*** Dataset excerpt ***
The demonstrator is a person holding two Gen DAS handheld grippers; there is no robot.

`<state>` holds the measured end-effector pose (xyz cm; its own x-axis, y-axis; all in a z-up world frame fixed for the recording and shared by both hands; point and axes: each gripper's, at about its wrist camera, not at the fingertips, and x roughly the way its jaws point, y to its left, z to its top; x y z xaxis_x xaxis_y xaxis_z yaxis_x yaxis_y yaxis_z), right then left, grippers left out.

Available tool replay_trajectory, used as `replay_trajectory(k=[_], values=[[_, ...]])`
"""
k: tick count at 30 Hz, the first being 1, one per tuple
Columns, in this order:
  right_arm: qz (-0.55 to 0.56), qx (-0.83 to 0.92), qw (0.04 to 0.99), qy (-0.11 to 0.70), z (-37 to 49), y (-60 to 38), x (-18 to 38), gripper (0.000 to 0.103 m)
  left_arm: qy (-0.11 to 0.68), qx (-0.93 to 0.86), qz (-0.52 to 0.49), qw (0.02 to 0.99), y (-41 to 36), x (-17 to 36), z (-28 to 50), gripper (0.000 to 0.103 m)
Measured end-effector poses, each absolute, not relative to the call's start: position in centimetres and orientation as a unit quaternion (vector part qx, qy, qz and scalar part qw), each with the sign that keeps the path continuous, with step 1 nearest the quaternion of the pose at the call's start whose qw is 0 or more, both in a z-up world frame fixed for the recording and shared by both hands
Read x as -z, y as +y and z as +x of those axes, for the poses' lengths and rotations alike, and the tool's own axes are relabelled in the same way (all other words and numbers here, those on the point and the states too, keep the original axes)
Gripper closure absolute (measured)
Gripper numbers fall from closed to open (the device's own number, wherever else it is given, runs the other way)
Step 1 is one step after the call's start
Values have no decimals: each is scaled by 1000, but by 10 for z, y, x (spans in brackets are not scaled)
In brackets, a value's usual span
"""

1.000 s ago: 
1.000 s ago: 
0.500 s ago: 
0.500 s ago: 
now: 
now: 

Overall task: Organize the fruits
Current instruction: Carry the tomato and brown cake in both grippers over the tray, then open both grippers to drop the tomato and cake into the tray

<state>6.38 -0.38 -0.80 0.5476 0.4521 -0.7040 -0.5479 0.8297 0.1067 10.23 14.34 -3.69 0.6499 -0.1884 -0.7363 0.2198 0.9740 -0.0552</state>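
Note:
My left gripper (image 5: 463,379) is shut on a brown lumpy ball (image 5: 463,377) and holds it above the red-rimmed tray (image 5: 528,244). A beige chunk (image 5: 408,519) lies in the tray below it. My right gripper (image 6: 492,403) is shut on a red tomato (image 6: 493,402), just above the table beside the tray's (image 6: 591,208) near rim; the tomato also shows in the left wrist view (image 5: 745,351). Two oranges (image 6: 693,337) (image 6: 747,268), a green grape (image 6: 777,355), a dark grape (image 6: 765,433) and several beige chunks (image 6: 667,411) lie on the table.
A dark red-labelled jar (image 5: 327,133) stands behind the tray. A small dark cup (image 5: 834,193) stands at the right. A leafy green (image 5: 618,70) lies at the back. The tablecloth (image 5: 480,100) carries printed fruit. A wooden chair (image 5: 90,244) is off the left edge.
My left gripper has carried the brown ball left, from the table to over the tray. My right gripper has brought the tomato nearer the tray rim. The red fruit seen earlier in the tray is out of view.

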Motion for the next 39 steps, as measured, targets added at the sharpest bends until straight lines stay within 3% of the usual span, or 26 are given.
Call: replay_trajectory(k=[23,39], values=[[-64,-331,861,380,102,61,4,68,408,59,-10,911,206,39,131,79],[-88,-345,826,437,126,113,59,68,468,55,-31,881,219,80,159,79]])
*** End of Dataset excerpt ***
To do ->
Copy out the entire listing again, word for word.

Exercise output ->
The demonstrator is a person holding two Gen DAS handheld grippers; there is no robot.

`<state>` holds the measured end-effector pose (xyz cm; its own x-axis, y-axis; all in a z-up world frame fixed for the recording and shared by both hands; point and axes: each gripper's, at about its wrist camera, not at the fingertips, and x roughly the way its jaws point, y to its left, z to its top; x y z xaxis_x xaxis_y xaxis_z yaxis_x yaxis_y yaxis_z), right then left, grippers left out.

Available tool replay_trajectory, used as `replay_trajectory(k=[_], values=[[_, ...]])`
"""
k: tick count at 30 Hz, the first being 1, one per tuple
Columns, in this order:
  right_arm: qz (-0.55 to 0.56), qx (-0.83 to 0.92), qw (0.04 to 0.99), qy (-0.11 to 0.70), z (-37 to 49), y (-60 to 38), x (-18 to 38), gripper (0.000 to 0.103 m)
  left_arm: qy (-0.11 to 0.68), qx (-0.93 to 0.86), qz (-0.52 to 0.49), qw (0.02 to 0.99), y (-41 to 36), x (-17 to 36), z (-28 to 50), gripper (0.000 to 0.103 m)
Measured end-effector poses, each absolute, not relative to the call's start: position in centimetres and orientation as a unit quaternion (vector part qx, qy, qz and scalar part qw), each with the sign that keeps the path continuous, with step 1 nearest the quaternion of the pose at the call's start whose qw is 0 or more, both in a z-up world frame fixed for the recording and shared by both hands
Read x as -z, y as +y and z as +x of those axes, for the poses' lengths and rotations alike, and the tool's own axes are relabelled in the same way (all other words and numbers here, those on the point and the states too, keep the original axes)
Gripper closure absolute (measured)
Gripper numbers fall from closed to open (the device's own number, wherever else it is given, runs the other way)
Step 1 is one step after the call's start
Values have no decimals: each is scaled by 1000, but by 10 for z, y, x (spans in brackets are not scaled)
In brackets, a value's usual span
"""

1.000 s ago: 
1.000 s ago: 
0.500 s ago: 
0.500 s ago: 
now: 
now: 

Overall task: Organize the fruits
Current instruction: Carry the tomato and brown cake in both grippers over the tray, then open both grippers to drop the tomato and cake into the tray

<state>6.38 -0.38 -0.80 0.5476 0.4521 -0.7040 -0.5479 0.8297 0.1067 10.23 14.34 -3.69 0.6499 -0.1884 -0.7363 0.2198 0.9740 -0.0552</state>
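Note:
My left gripper (image 5: 463,379) is shut on a brown lumpy ball (image 5: 463,377) and holds it above the red-rimmed tray (image 5: 528,244). A beige chunk (image 5: 408,519) lies in the tray below it. My right gripper (image 6: 492,403) is shut on a red tomato (image 6: 493,402), just above the table beside the tray's (image 6: 591,208) near rim; the tomato also shows in the left wrist view (image 5: 745,351). Two oranges (image 6: 693,337) (image 6: 747,268), a green grape (image 6: 777,355), a dark grape (image 6: 765,433) and several beige chunks (image 6: 667,411) lie on the table.
A dark red-labelled jar (image 5: 327,133) stands behind the tray. A small dark cup (image 5: 834,193) stands at the right. A leafy green (image 5: 618,70) lies at the back. The tablecloth (image 5: 480,100) carries printed fruit. A wooden chair (image 5: 90,244) is off the left edge.
My left gripper has carried the brown ball left, from the table to over the tray. My right gripper has brought the tomato nearer the tray rim. The red fruit seen earlier in the tray is out of view.
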
Motion for the next 39 steps, as measured, targets added at the sharpest bends until straight lines stay within 3% of the usual span, or 26 are given.
Call: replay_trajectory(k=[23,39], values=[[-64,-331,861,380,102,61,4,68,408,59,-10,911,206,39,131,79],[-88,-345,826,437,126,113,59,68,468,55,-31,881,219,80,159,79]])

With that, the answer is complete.